::: PROVIDED MATERIAL

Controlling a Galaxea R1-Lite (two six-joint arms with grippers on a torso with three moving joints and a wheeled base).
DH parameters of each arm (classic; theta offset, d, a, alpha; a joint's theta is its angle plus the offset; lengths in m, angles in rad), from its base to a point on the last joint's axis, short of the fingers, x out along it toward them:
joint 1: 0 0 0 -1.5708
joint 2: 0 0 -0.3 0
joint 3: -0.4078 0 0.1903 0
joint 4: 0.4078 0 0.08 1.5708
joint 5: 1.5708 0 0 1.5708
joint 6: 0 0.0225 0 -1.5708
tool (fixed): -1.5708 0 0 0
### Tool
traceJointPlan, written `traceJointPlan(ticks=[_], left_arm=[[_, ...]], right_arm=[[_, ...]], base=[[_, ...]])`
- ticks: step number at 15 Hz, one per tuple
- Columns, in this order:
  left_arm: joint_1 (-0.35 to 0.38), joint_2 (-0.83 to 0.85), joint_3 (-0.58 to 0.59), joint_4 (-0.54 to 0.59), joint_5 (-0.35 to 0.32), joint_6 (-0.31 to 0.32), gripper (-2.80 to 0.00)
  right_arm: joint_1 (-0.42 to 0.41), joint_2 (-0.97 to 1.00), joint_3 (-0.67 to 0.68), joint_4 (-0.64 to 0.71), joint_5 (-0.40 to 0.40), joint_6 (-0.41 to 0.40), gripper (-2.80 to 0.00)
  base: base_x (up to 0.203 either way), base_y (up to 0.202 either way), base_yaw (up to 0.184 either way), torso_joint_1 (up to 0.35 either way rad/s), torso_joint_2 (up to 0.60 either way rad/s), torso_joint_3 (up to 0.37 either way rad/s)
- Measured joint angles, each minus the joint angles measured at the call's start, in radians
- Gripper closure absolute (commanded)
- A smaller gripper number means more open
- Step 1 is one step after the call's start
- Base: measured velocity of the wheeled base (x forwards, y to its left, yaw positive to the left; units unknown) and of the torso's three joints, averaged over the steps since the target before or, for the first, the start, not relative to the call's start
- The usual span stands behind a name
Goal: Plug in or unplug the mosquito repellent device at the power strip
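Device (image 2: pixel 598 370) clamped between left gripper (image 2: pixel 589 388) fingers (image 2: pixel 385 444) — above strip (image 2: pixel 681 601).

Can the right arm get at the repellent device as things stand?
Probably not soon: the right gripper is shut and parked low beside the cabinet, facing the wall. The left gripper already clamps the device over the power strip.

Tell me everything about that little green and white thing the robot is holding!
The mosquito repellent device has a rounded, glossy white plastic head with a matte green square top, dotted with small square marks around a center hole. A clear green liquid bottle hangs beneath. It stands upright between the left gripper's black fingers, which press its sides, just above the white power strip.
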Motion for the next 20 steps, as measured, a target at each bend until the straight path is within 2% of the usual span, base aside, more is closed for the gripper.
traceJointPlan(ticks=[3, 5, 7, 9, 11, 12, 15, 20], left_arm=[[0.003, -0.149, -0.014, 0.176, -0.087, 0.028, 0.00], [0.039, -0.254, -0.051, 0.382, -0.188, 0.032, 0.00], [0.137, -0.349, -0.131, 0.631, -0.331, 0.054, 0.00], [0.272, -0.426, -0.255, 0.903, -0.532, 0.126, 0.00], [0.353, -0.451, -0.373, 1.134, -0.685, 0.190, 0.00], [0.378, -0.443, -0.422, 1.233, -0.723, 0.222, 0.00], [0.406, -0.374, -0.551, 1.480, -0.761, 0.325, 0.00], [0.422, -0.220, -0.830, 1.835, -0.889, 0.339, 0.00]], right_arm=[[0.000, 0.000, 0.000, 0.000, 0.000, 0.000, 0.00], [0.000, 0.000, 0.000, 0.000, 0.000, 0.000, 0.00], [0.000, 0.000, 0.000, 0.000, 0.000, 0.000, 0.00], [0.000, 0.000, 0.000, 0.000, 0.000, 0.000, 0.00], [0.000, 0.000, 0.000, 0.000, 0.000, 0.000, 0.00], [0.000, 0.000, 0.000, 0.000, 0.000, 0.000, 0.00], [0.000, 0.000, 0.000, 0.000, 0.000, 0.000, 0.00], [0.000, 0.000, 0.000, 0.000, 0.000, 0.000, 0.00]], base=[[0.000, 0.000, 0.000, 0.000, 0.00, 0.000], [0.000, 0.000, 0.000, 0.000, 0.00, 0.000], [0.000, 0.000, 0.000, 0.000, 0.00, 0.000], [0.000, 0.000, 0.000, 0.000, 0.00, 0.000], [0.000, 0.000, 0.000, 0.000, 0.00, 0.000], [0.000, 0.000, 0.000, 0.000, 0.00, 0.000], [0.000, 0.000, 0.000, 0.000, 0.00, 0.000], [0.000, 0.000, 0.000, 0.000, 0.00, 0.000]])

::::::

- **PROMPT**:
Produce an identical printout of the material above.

- **WRITTEN REPLY**:
Controlling a Galaxea R1-Lite (two six-joint arms with grippers on a torso with three moving joints and a wheeled base).
DH parameters of each arm (classic; theta offset, d, a, alpha; a joint's theta is its angle plus the offset; lengths in m, angles in rad), from its base to a point on the last joint's axis, short of the fingers, x out along it toward them:
joint 1: 0 0 0 -1.5708
joint 2: 0 0 -0.3 0
joint 3: -0.4078 0 0.1903 0
joint 4: 0.4078 0 0.08 1.5708
joint 5: 1.5708 0 0 1.5708
joint 6: 0 0.0225 0 -1.5708
tool (fixed): -1.5708 0 0 0
### Tool
traceJointPlan, written `traceJointPlan(ticks=[_], left_arm=[[_, ...]], right_arm=[[_, ...]], base=[[_, ...]])`
- ticks: step number at 15 Hz, one per tuple
- Columns, in this order:
  left_arm: joint_1 (-0.35 to 0.38), joint_2 (-0.83 to 0.85), joint_3 (-0.58 to 0.59), joint_4 (-0.54 to 0.59), joint_5 (-0.35 to 0.32), joint_6 (-0.31 to 0.32), gripper (-2.80 to 0.00)
  right_arm: joint_1 (-0.42 to 0.41), joint_2 (-0.97 to 1.00), joint_3 (-0.67 to 0.68), joint_4 (-0.64 to 0.71), joint_5 (-0.40 to 0.40), joint_6 (-0.41 to 0.40), gripper (-2.80 to 0.00)
  base: base_x (up to 0.203 either way), base_y (up to 0.202 either way), base_yaw (up to 0.184 either way), torso_joint_1 (up to 0.35 either way rad/s), torso_joint_2 (up to 0.60 either way rad/s), torso_joint_3 (up to 0.37 either way rad/s)
- Measured joint angles, each minus the joint angles measured at the call's start, in radians
- Gripper closure absolute (commanded)
- A smaller gripper number means more open
- Step 1 is one step after the call's start
- Base: measured velocity of the wheeled base (x forwards, y to its left, yaw positive to the left; units unknown) and of the torso's three joints, averaged over the steps since the target before or, for the first, the start, not relative to the call's start
- The usual span stands behind a name
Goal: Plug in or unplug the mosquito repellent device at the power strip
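Device (image 2: pixel 598 370) clamped between left gripper (image 2: pixel 589 388) fingers (image 2: pixel 385 444) — above strip (image 2: pixel 681 601).

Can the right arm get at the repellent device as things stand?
Probably not soon: the right gripper is shut and parked low beside the cabinet, facing the wall. The left gripper already clamps the device over the power strip.

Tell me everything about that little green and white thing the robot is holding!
The mosquito repellent device has a rounded, glossy white plastic head with a matte green square top, dotted with small square marks around a center hole. A clear green liquid bottle hangs beneath. It stands upright between the left gripper's black fingers, which press its sides, just above the white power strip.
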Motion for the next 20 steps, as measured, a target at each bend until the straight path is within 2% of the usual span, base aside, more is closed for the gripper.
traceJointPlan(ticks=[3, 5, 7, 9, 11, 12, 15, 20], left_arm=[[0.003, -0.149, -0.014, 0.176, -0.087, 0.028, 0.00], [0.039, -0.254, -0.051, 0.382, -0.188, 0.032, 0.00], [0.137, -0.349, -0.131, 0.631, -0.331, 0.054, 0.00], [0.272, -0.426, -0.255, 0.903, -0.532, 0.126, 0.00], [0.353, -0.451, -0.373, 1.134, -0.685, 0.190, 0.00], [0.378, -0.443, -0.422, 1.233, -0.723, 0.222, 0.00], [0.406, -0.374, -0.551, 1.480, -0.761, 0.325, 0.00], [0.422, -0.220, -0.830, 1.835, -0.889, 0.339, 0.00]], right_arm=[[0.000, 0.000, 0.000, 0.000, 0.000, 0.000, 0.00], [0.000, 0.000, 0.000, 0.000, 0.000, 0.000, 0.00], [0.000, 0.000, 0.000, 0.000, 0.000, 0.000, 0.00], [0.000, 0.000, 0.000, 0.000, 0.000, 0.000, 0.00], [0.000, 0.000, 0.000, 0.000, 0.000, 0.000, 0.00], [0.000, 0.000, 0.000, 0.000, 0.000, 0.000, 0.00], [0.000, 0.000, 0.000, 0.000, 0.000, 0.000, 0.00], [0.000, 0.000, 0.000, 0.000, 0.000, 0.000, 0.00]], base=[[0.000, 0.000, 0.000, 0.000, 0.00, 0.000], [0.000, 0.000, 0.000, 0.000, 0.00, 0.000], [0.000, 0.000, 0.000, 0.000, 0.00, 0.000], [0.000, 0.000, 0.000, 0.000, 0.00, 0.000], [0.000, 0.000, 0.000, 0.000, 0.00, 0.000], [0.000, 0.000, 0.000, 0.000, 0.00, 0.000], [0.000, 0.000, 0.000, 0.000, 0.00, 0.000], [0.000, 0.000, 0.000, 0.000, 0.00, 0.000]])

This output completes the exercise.